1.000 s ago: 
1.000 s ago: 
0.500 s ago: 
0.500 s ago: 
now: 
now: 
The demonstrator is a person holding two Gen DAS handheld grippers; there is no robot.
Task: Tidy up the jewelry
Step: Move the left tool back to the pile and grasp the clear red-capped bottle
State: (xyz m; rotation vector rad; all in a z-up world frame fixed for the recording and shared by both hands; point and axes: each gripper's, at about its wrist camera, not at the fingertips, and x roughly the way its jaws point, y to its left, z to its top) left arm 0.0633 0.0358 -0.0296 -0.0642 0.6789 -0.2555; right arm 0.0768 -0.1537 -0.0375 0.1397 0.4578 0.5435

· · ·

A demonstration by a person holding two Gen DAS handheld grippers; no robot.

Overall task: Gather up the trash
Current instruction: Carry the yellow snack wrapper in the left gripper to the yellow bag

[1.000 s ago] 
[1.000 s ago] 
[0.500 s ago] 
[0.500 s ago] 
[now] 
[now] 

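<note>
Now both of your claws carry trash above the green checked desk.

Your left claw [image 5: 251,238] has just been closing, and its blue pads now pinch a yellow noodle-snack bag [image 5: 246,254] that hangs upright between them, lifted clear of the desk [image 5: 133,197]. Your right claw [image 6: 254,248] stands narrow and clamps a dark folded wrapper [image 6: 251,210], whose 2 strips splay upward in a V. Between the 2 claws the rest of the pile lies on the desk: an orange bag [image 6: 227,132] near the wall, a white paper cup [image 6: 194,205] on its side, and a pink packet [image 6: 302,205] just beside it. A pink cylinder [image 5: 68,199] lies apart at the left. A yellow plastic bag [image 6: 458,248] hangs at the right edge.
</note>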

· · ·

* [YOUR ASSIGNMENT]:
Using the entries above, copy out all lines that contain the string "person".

* [ANSWER SECTION]:
The demonstrator is a person holding two Gen DAS handheld grippers; there is no robot.
A demonstration by a person holding two Gen DAS handheld grippers; no robot.

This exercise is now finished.